# Wood movement with L-shaped mitred leaning shelf



## Vlad Malik (Mar 6, 2017)

I'm doing a built-in for a closet. The closet is over the stairs so its front is sloped. I created an L shaped front and shelf from solid maple. The bottom foot or so is up against the wall that I can screw into. The top surface is hovering, supported by the miter (in the photo there is another shelf sitting on it).


I originally envisioned that the lower shelf would rest on the sloped wall. It currently is but that may change in the summer.


All the fronts are 1.5" thick. The shelves are 3/4" thick.

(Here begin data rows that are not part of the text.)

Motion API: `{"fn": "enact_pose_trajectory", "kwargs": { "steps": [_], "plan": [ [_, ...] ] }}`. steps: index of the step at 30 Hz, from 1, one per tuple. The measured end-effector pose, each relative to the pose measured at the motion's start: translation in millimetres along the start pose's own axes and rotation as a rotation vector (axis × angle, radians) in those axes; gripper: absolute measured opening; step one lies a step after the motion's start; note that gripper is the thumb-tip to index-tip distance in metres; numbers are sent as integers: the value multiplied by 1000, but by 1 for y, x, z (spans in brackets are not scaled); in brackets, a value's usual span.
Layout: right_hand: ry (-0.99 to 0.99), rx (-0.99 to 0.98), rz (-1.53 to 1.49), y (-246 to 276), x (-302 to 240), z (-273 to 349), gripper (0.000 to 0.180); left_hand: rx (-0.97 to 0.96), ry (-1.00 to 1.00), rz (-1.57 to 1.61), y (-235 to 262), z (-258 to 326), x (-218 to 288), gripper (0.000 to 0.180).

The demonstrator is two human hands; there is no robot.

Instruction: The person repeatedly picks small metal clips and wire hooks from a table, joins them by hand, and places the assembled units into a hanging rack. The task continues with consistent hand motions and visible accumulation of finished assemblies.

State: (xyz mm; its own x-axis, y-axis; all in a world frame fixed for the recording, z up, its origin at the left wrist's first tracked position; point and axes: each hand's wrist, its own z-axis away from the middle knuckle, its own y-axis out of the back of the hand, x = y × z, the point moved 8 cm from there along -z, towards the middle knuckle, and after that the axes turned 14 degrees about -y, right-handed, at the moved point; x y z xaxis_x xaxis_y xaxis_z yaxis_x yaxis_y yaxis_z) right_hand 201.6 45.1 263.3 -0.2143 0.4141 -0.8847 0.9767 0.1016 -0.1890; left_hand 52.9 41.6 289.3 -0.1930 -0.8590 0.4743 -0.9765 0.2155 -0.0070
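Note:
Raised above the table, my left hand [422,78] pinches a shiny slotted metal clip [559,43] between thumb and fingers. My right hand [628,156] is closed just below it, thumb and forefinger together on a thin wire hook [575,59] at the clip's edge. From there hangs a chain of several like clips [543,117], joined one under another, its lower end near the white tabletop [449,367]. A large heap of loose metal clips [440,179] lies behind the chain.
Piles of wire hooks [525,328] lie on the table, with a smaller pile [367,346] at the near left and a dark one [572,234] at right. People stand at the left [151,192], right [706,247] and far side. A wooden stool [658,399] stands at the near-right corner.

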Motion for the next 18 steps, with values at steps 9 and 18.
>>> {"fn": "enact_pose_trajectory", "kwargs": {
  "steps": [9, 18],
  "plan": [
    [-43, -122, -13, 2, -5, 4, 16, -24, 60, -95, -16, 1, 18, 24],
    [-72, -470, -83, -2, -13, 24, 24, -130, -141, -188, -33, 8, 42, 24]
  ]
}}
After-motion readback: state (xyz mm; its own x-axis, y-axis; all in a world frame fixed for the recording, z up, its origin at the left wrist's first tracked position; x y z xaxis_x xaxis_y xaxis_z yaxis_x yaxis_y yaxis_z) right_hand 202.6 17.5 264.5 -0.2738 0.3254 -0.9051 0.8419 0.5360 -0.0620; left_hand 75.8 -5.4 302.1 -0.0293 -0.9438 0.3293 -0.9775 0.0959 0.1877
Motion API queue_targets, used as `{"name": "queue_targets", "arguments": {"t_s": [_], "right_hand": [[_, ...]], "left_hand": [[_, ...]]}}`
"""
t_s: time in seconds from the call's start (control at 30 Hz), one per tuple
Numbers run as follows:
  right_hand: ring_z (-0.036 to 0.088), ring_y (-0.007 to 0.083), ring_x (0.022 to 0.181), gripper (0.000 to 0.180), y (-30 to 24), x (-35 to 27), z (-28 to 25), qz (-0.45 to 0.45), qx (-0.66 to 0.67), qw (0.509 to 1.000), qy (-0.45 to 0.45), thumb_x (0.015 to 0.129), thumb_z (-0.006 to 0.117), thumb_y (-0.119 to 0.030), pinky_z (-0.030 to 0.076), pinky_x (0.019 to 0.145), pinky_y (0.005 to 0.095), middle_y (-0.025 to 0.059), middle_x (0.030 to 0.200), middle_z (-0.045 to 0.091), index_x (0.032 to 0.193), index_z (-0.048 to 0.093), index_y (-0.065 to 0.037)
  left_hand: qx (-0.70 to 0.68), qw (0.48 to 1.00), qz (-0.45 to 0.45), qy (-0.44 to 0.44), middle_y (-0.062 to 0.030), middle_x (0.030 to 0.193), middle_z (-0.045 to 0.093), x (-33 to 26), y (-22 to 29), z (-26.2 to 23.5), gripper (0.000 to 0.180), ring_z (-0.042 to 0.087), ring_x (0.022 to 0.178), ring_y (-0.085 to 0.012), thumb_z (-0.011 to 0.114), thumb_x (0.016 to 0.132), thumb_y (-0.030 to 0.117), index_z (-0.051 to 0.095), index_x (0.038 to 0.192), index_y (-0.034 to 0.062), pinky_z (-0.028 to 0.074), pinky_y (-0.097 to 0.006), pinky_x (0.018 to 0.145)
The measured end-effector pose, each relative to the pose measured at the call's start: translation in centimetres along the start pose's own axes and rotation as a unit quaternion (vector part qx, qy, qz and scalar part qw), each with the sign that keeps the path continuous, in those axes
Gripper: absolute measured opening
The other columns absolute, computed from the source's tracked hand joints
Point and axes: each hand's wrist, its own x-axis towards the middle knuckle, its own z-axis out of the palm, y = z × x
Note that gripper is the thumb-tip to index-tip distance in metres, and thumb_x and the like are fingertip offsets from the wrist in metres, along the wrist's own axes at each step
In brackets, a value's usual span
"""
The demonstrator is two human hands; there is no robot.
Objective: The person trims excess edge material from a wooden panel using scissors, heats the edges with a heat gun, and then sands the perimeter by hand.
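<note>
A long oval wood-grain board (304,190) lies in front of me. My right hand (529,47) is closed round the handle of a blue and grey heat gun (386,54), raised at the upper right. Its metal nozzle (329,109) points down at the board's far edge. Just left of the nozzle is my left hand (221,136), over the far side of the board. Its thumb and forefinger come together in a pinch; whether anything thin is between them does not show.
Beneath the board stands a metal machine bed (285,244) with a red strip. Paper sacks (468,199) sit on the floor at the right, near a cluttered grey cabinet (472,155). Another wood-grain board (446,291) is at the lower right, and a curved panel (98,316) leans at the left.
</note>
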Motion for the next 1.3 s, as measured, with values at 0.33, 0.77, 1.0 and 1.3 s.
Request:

The front is mitered along its top edge and joins the shelf. I used two small pins on the very edges and just glue in between for the miter.


On the underside, I reinforced the miter (with two square 3"x3"x3/4" pieces at 90 degrees near the sides, plus a long narrower 3'x1"x3/4" piece of pine in between along most of the length of the miter, glued to the top and the front faces).


The problem I'm not sure how wood movement will affect this structure.


The main front will surely expand by at least 1/2", more than the shelf will expand inwards. This will cause the shelf to hover. With all the other stuff on top of it, I'm afraid the miter will fail.


I thought about attaching the shelf to the front face on the underside with a larger brace, corner, or even metal strip (going 45 between them). But I'm afraid due to the difference in contraction/expansion, the brace itself will force the faces into each other, breaking the miter.


I'm concerned about attached the shelf to the walls for that reason.


So my question is, is my best bet to go with the flow and just reinforce that miter say with smaller metal brackets (so there is less force from the front's expansion). That way the entire structure will rise as one.


Or should I fight the expansion? For example, I can create 45 degree blocking along the outer edges on the underside of the front. I could then screw those into the wall and screw the front panel into the blocking. That way the front panel will be attached in all four corners


I could also attach the sides that the upper shelf will rest on. If the sides are screwed into the wall, the front face will butt up against them. Would that prevent the front face from moving up? Would the wood bow or warp because the sides are being blocked but the center of the front panel if free to move up?


Additional idea I had was to actually create a 1/2 gap between the bottom part and the top part. The top part can be attached to the walls. Not sure I love this visually. Maybe there's a way to conceal the gap?


Wondering if anyone's done anything similar or has any advice.


----------